_Task statement_:
Return only the lines running from the first line of the listing through the one with "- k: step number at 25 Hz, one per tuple", unchanged.

_Material provided_:
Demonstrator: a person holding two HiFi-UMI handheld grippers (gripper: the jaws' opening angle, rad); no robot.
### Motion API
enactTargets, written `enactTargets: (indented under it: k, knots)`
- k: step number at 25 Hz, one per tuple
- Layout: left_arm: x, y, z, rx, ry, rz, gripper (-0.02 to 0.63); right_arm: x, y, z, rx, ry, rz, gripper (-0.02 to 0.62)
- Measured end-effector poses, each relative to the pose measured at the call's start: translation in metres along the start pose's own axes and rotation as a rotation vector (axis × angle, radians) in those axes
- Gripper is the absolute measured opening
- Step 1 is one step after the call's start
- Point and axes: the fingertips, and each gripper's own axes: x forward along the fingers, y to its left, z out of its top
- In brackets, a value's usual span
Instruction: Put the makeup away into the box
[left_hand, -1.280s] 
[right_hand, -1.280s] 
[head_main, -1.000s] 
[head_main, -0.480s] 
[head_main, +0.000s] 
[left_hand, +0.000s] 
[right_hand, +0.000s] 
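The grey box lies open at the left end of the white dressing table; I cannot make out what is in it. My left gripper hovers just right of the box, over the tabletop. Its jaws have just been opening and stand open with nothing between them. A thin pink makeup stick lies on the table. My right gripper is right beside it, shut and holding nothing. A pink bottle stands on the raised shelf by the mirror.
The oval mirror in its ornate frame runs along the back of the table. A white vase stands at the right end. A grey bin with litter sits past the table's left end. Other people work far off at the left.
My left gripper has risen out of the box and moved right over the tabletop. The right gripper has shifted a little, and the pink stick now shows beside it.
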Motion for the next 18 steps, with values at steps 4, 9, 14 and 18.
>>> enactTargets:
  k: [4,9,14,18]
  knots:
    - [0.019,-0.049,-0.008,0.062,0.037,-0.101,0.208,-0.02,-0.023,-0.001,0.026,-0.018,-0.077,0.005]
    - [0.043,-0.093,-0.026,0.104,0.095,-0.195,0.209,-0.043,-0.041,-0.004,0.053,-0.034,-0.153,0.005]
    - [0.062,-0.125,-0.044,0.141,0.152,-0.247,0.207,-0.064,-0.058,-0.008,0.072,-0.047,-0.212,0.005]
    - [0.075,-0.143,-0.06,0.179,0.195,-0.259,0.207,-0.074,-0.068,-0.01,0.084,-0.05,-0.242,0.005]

_Exercise solution_:
Demonstrator: a person holding two HiFi-UMI handheld grippers (gripper: the jaws' opening angle, rad); no robot.
### Motion API
enactTargets, written `enactTargets: (indented under it: k, knots)`
- k: step number at 25 Hz, one per tuple

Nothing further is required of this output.